Red Bull Salzburg po raz pierwszy w takim kryzysie od 2014 roku

2023-10-22 14:14:29; Aktualizacja: 1 rok temu
Red Bull Salzburg po raz pierwszy w takim kryzysie od 2014 roku Fot. Yuri Turkov / Shutterstock.com
Jan Chromik
Jan Chromik Źródło: Red Bull Salzburg

Przegrany 0:1 mecz z LASK-iem był już drugim z rzędu domowym spotkaniem w lidze, w którym Red Bull Salzburg musiał uznać wyższość rywali. Taka sytuacja nie zdarzyła się od 2014 roku.

23 września zakończyła się seria 45 spotkań w austriackiej Bundeslidze, w których nikt nie potrafił zwycięsko wyjść z pojedynków z drużyną z Salzburga na Red Bull Arena. Niespodziewanie tę passę zdołał przełamać zespół FC Blau-Weiß Linz, który pokonał austriackiego hegemona 1-0, mimo że w tym meczu miał zaledwie 27% posiadania piłki!

Wczoraj do Salzburga przyjechał trudny rywal, bo był to LASK, który zajmuje trzecie miejsce w tabeli. Jak się okazuje, Red Bull nie ma ostatnio szczęścia do potyczek z klubami z tego dwustutysięcznego miasta położonego nad Dunajem, bo ponownie poległ 0:1.

Ostatni raz dwie ligowe porażki z rzędu na Red Bull Arenie zdarzyły się drużynie z Salzburga ponad dziewięć lat temu! Wtedy to, w sierpniu i wrześniu 2014 roku, lepsze okazały się ekipy Sturmu Graz (2:3) oraz Austrii Wiedeń (ponownie 2:3)

Mówiąc o aktualnym kryzysie Red Bulla, należy też dodać rozczarowanie, które przyniosło domowe spotkanie Ligi Mistrzów. Tam lepszy okazał się Real Sociedad, który pokonał austriacki zespół 2:0.

Licząc wszystkie rozgrywki, trzy porażki z rzędu na Red Bull Arena zdarzyły się Austriakom po raz pierwszy od trzech lat. Jesienią 2020 roku musieli uznać wyższość kolejno Bayernu Monachium, Sturmu Graz i Atlético Madryt, więc ze względu na marki tych zespołów nie było mowy o kryzysie.

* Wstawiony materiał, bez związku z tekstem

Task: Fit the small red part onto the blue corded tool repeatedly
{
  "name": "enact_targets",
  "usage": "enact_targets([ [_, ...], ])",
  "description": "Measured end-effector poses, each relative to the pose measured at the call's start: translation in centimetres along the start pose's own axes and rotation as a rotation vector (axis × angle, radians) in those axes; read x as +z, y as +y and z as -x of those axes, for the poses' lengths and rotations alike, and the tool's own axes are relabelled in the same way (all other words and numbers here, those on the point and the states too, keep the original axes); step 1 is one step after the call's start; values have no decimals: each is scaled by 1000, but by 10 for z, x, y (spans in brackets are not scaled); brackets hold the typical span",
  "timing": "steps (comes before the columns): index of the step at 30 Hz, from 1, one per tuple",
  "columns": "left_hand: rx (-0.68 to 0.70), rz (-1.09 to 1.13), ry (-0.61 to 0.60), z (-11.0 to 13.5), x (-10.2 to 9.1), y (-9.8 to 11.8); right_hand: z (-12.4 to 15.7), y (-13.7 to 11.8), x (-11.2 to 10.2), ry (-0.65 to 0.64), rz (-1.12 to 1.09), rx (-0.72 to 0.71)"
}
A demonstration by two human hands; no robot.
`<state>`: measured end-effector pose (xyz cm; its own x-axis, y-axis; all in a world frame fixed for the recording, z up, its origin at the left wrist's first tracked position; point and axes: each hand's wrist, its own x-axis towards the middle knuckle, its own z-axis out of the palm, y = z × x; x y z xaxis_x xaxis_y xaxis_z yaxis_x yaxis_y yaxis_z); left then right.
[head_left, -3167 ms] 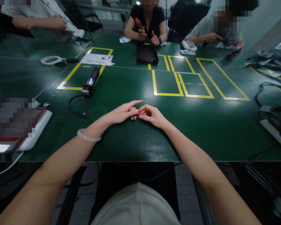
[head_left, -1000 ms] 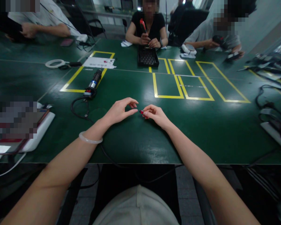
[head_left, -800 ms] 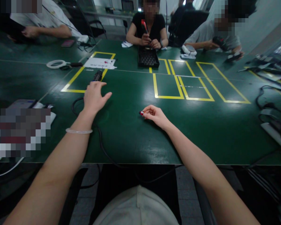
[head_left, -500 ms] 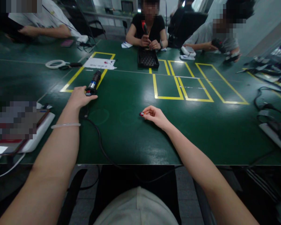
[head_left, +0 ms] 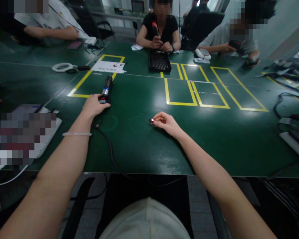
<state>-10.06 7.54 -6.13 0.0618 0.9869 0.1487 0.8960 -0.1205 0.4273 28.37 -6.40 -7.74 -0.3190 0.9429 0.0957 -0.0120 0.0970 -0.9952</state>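
Observation:
My left hand (head_left: 95,105) is wrapped around the near end of a black corded tool (head_left: 106,90) with a silver and blue band. The tool's far end points away from me, and my palm hides part of its near end. Its black cord (head_left: 109,146) runs toward the table's front edge. Over the middle of the table, my right hand (head_left: 165,123) pinches a small red and black piece (head_left: 151,120) between thumb and fingertips. What kind of piece it is, I cannot make out.
Yellow tape outlines (head_left: 180,103) mark the green table (head_left: 139,149). Beyond the tool lie a white paper (head_left: 107,67) and a white cable coil (head_left: 62,67). A black tray (head_left: 159,63) stands before a person opposite. More cables (head_left: 286,89) lie at right.
My left hand and the corded tool have shifted slightly right, and the tool points more directly away from me. My right hand keeps its pinch on the small piece. The view has turned slightly.

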Motion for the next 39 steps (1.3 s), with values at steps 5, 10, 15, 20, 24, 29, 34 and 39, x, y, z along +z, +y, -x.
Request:
enact_targets([
  [5, -59, -62, 2, 21, 6, 42, 0, -2, 0, 21, 31, -30],
  [10, 13, -141, -34, 43, 17, 83, -1, -3, -1, 81, 155, -57],
  [15, 146, -168, -96, 69, 29, 127, 0, -3, -1, 107, 273, -108],
  [20, 271, -156, -140, 92, 38, 159, 1, -3, -1, 118, 346, -152],
  [24, 344, -138, -152, 108, 41, 175, 2, -3, -2, 138, 395, -159],
  [29, 425, -129, -146, 118, 46, 183, 3, -3, 0, 105, 516, -185],
  [34, 463, -113, -136, 120, 49, 183, 2, -2, 3, 118, 697, -208],
  [39, 466, -103, -134, 120, 49, 184, 3, -3, 5, 117, 763, -252],
])
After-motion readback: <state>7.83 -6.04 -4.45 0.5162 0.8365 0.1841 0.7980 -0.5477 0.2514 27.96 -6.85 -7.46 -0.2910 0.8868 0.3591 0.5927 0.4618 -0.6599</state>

Teraz jest zupełnie inaczej. Sytuację pogarsza fakt, że w ostatnich pięciu ligowych spotkaniach Red Bull zanotował tylko jedno zwycięstwo.

Sprawiło to, że drużyna z Salzburga zajmuje aktualnie drugie miejsce w lidze i po jedenastu kolejkach traci już cztery punkty do liderującego Sturmu Graz.

Trener Gerhard Struber musi więc szybko naprawić sytuację.